A Scouser Born and Bred, No. 3 – Phil Thompson

A Scouser Born and Bred, No. 3 – Phil Thompson
August 26, 2016 Chris Rowland

By Alex Tate (TTT Subscriber Tattva).

When I was in primary school in the early 80s, it was the mythological time of the same XI playing every week for Liverpool. With only the newspaper and Ceefax for your football news, you could almost envisage the team in your mind’s eye on the way home from school on Friday.

There was a new star striker who scared kids with tales of Lancastrian mediocrity if you didn’t drink enough milk. A midfield Scotsman with a big curly afro scaring anyone daft enough to come and try to take the ball off him, and a settled defence containing Phil Neal, Alan Hansen, Alan Kennedy, and a Kirkby legend, Phil Thompson.

Yet before turning 20 in early ‘74, Thompson already came with an enviable pedigree, a League title and European trophy winner. He moved from midfield into a central defensive partnership with Emlyn Hughes. His more continental approach suited Shankly’s modernisation of Liverpool, while showcasing steely attributes by taking on Super Mac in the 1974 FA Cup final.

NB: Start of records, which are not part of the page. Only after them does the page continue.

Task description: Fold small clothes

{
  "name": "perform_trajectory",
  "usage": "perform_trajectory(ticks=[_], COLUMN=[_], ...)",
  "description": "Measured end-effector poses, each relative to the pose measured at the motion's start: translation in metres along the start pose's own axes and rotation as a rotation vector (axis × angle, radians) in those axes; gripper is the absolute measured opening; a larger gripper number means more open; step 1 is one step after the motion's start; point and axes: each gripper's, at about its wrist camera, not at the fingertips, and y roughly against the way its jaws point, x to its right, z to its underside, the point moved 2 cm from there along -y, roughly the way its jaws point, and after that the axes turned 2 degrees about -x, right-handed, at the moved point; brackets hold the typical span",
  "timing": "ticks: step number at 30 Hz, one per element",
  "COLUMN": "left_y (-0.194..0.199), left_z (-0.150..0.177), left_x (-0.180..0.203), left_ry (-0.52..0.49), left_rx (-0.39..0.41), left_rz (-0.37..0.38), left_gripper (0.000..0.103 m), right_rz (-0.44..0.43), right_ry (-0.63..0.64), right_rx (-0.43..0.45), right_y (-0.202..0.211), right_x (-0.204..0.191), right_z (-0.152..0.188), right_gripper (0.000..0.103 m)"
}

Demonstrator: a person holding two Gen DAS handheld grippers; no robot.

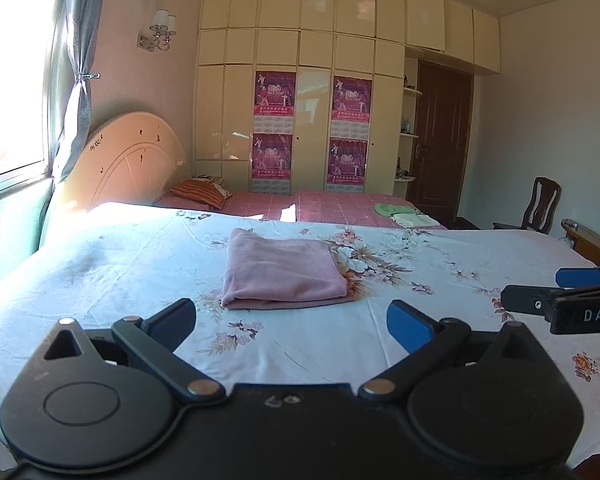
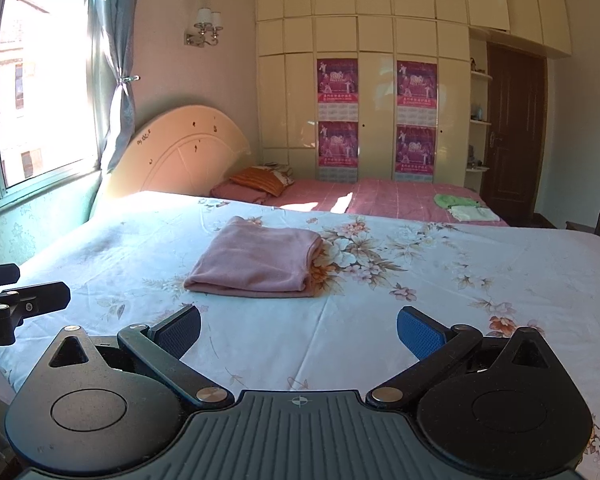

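A folded pink garment (image 1: 284, 270) lies flat on the bed (image 1: 120, 264), on its floral sheet, toward the middle and well back from the near edge. The left gripper (image 1: 292, 322) hovers over the near edge with its jaws spread wide and nothing between them. The right gripper (image 2: 299, 330) is likewise wide apart and empty, beside it. Seen from the left wrist, the right gripper's body carries white letters reading "DAS", cut off at the frame edge. Purple calendar posters (image 2: 337, 80) hang on the cream wardrobe (image 2: 380, 40); their text is too small to read. Folded green and white clothes (image 2: 466, 207) sit at the far right corner of the pink bedspread (image 2: 400, 196).
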Motion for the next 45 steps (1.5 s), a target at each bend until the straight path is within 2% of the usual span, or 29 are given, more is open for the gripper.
perform_trajectory(ticks=[23,45], left_y=[-0.002,-0.004], left_z=[0.000,0.000], left_x=[-0.009,-0.011], left_ry=[-0.020,-0.005], left_rx=[0.001,-0.006], left_rz=[0.006,-0.025], left_gripper=[0.102,0.102], right_rz=[-0.017,-0.035], right_ry=[0.019,0.013], right_rx=[0.006,0.008], right_y=[-0.001,-0.007], right_x=[-0.010,-0.003], right_z=[-0.002,-0.002], right_gripper=[0.103,0.103])
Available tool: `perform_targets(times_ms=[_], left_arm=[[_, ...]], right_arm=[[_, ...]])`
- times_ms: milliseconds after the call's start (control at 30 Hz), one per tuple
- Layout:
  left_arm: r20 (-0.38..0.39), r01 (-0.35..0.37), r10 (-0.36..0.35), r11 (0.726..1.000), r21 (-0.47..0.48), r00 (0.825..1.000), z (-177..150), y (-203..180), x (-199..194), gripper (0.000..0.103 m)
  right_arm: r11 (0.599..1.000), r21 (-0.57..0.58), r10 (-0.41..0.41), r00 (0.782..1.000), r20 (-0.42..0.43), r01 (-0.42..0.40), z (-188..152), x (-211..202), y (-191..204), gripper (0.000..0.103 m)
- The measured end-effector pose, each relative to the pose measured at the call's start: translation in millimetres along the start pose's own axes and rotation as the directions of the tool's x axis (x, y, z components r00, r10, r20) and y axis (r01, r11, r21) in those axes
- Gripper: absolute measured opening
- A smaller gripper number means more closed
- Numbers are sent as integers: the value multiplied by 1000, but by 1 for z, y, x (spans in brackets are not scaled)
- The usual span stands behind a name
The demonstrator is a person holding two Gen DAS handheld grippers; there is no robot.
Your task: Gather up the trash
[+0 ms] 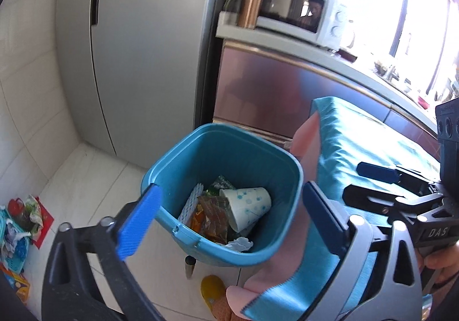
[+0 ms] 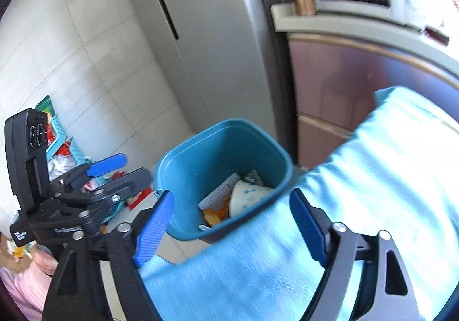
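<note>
A blue trash bin [image 1: 183,169] stands on the floor by the table corner and also shows in the right wrist view [image 2: 200,149]. Inside lie a white paper cup [image 1: 248,206], snack wrappers [image 1: 212,215], a white perforated strip [image 1: 190,202] and crumpled tissue [image 1: 239,243]. My left gripper [image 1: 229,219] is open and empty above the bin's near rim. My right gripper [image 2: 232,223] is open and empty above the table edge beside the bin. Each gripper shows in the other's view: the right one [image 1: 373,180], the left one [image 2: 114,169].
A table with a blue cloth [image 2: 373,177] is to the right. A grey fridge [image 1: 143,48] and a pink cabinet [image 1: 272,86] with a microwave [image 1: 301,14] stand behind. A basket with trash [image 1: 17,226] lies on the floor at left.
</note>
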State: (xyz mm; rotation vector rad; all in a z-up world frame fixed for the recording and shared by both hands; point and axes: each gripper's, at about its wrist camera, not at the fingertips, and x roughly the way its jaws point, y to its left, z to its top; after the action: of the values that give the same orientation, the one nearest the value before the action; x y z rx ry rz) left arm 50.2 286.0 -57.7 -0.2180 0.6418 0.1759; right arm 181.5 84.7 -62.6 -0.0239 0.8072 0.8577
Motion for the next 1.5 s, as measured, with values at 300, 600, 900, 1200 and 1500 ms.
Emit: perform_targets(times_ms=[300, 600, 900, 1200, 1500], left_arm=[[103, 33, -40, 997, 69, 994, -10, -51, -40, 97], [205, 77, -100, 990, 115, 974, -21, -109, -67, 97], [317, 78, -144, 975, 209, 937, -30, -167, -91, 97], [369, 65, -165, 961, 269, 915, -40, -198, -101, 97], [381, 57, -162, 961, 272, 910, -46, -208, -103, 97]], right_arm=[[979, 64, -202, 962, 185, 194, -44, -87, -24, 96], [902, 171, -431, 843, 324, 396, -88, -160, -43, 96], [849, 235, -528, 746, 405, 474, -111, -204, -55, 96], [814, 282, -580, 682, 445, 508, -133, -232, -51, 96], [784, 320, -619, 639, 456, 531, -146, -247, -53, 96]])
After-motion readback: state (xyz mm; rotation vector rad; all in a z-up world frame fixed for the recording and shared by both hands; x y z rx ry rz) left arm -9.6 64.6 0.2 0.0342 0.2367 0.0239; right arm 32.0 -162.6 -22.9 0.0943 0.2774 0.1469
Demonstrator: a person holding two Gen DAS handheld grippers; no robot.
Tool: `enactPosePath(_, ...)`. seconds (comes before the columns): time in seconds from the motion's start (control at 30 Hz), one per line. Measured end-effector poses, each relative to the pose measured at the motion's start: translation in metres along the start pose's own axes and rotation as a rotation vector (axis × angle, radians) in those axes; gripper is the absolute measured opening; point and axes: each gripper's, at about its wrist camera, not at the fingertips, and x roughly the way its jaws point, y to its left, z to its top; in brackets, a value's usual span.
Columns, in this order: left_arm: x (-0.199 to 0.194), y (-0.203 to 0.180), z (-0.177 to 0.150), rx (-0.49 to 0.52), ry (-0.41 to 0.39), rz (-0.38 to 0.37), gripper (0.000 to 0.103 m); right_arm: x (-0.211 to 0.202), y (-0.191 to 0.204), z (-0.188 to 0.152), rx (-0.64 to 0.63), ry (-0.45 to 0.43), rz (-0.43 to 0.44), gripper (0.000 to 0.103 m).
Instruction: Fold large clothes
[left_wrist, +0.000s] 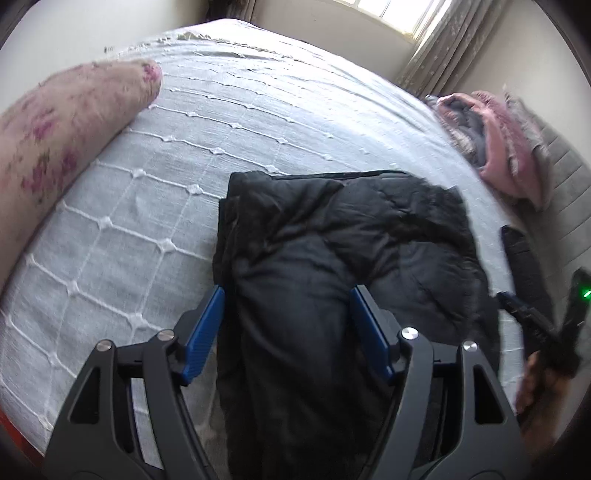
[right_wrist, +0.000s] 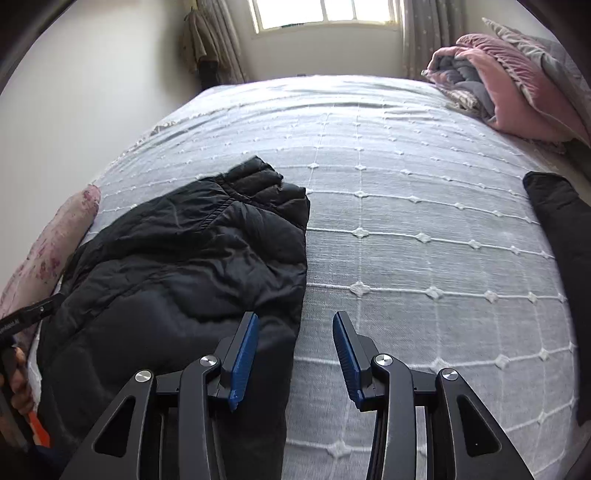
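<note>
A black padded jacket (left_wrist: 332, 258) lies folded on the white quilted bedspread (left_wrist: 147, 184); it also shows in the right wrist view (right_wrist: 184, 266) at the left. My left gripper (left_wrist: 288, 295) is open, its blue pads either side of the jacket's near part, just above it. My right gripper (right_wrist: 295, 321) is open and empty over the jacket's right edge and bare bedspread (right_wrist: 406, 240). The right gripper's body shows at the right edge of the left wrist view (left_wrist: 543, 325).
A floral bolster pillow (left_wrist: 55, 147) lies along the bed's left side. A pile of pink and grey blankets (right_wrist: 509, 85) sits at the far right. Another black garment (right_wrist: 565, 251) lies at the right edge. A window and curtains stand behind the bed.
</note>
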Motion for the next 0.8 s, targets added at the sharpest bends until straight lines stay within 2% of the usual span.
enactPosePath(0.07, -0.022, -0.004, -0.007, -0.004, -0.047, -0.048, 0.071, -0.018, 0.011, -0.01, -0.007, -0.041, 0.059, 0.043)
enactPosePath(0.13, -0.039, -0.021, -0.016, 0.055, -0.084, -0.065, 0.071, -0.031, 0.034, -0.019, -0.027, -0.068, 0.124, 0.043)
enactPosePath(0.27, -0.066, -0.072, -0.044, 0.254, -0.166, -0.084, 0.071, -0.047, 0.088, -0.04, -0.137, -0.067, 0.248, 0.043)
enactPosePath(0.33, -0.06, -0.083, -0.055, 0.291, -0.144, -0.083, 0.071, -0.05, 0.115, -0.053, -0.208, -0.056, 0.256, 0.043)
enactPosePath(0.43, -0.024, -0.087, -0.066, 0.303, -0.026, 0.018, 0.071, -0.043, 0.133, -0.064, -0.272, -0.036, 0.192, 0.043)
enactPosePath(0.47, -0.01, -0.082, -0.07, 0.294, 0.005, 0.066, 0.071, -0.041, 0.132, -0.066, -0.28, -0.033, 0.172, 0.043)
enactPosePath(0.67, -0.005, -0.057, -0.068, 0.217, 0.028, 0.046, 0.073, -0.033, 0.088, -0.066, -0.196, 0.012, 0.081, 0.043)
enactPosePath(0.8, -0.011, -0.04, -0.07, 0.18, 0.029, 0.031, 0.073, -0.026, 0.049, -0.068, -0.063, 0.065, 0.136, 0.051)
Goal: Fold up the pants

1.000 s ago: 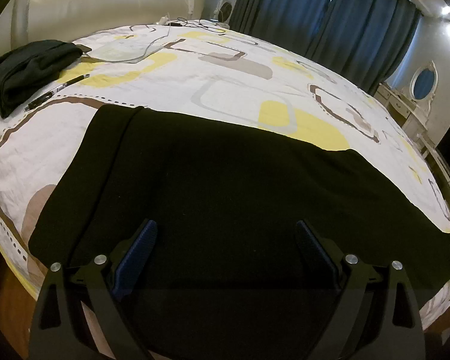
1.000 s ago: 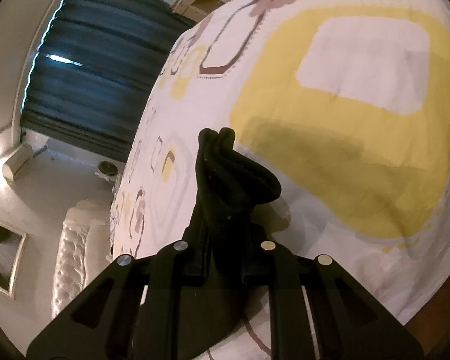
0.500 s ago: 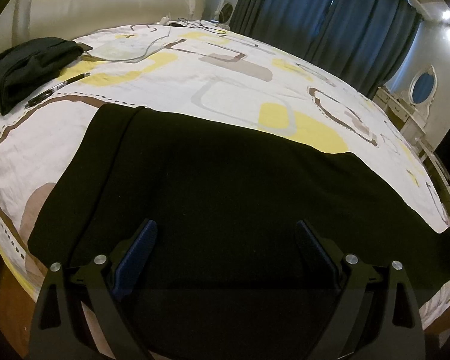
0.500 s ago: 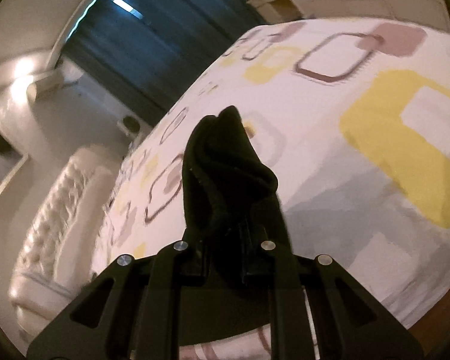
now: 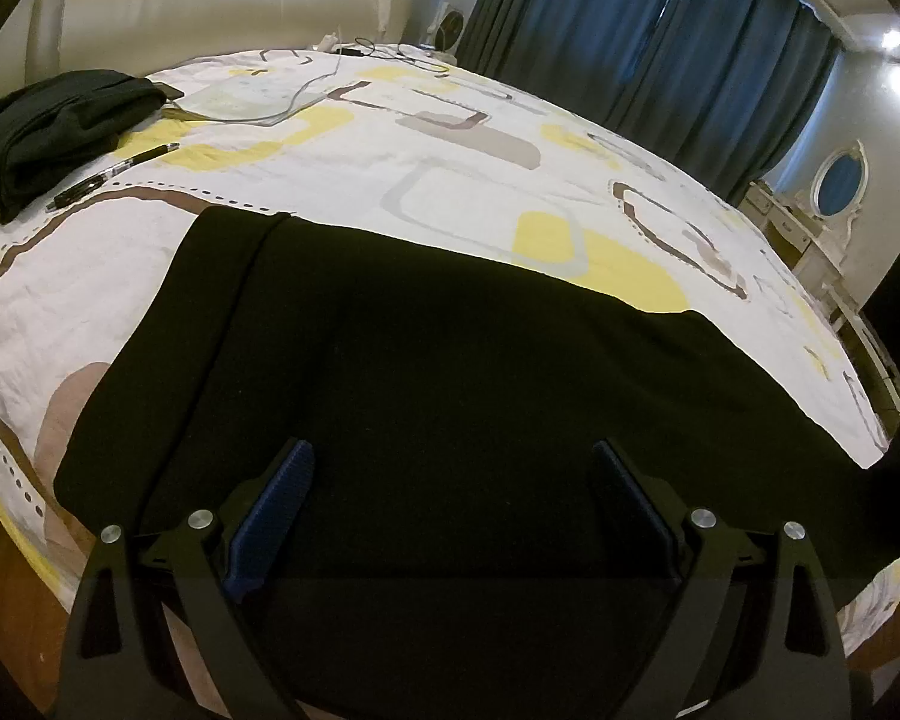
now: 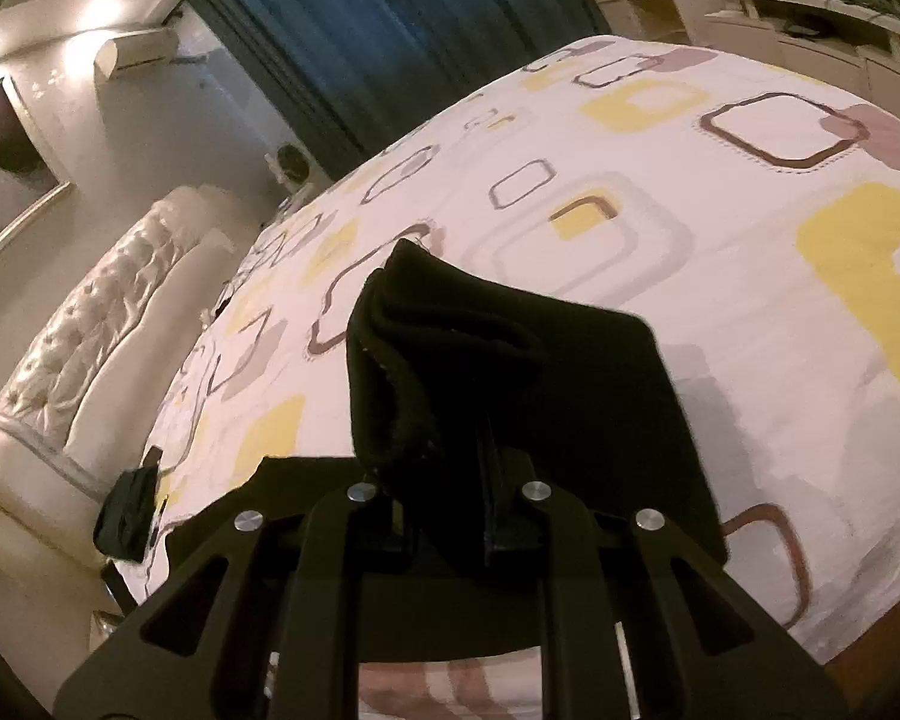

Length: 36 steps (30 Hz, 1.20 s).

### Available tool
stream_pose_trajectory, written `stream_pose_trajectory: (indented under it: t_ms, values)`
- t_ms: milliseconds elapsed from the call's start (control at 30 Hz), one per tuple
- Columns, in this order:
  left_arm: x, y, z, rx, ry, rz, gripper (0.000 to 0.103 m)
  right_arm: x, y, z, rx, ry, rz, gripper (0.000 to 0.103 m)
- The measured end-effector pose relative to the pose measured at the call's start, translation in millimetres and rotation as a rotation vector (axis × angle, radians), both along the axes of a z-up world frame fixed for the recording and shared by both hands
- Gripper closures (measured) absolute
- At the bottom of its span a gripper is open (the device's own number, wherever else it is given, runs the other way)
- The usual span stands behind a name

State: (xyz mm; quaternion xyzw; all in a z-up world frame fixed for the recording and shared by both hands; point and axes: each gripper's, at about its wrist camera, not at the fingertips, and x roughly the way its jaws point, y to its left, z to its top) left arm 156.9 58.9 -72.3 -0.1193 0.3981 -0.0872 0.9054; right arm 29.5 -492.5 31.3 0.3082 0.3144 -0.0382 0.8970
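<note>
Black pants [image 5: 450,360] lay spread across the patterned bed [image 5: 450,180], one end bunched and lifted in the clamped right gripper [image 6: 444,468]. The left gripper [image 5: 450,498] hovered above them, jaws wide apart, holding nothing.

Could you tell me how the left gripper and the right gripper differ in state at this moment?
The left gripper stands wide open over the black pants with nothing between its blue pads; the right gripper is shut on a bunched end of the pants. The left one's fabric lies flat on the bed; the right one's is lifted. Both point downward at the bed.
</note>
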Motion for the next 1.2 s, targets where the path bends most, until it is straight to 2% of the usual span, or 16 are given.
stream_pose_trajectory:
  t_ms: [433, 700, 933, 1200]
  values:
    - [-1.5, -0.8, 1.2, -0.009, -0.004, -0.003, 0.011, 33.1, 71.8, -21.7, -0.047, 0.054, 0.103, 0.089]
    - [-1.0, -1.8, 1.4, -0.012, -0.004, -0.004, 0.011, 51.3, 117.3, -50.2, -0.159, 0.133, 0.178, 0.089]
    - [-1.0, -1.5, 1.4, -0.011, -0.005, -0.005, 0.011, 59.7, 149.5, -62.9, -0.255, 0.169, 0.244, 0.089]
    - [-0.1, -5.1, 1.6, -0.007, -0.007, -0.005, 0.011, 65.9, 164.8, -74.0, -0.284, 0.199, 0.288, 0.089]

Malcolm MacDonald had stirred up Thompson’s ire with boasts of terrorising the Liverpool defence. These ill-thought comments only underlined what the young Thompson had to do. He neutralised Mac and his strike partner John Tudor in a comprehensive 3-0 demolition job. Another medal to put on his table.

After the rare feat of not collecting a trophy in 1975, his only barren year, Thompson then played a key role in a repeat double of title and UEFA Cup in 1976, a season which also saw his England debut, the first of 42 caps, six as captain.

While 1977 lives on in memories for many Kopites, a cartilage operation meant Thompson was not in Rome. But he was at Wembley in ’78, where Sørensen intercepted Alan Hansen’s back pass ten minutes before time, his shot was blocked by Clemence, but the Reds needed a desperate goal-line clearance by Thompson to prevent Brugge from equalising, thus giving Crazy Horse the chance to gallop up the steps to lift the trophy.

Earlier on that year, the League Cup Final replay took place at Old Trafford. Thompson brought down O’Hare outside the box but a penalty was given. He later referred to it as a ‘professional foul’, according to Daniel Taylor in ‘I Believe In Miracles’ the first use of a term which soon stuck. The penalty was duly scored, the only goal of the game, allowing Forest to take home the silverware.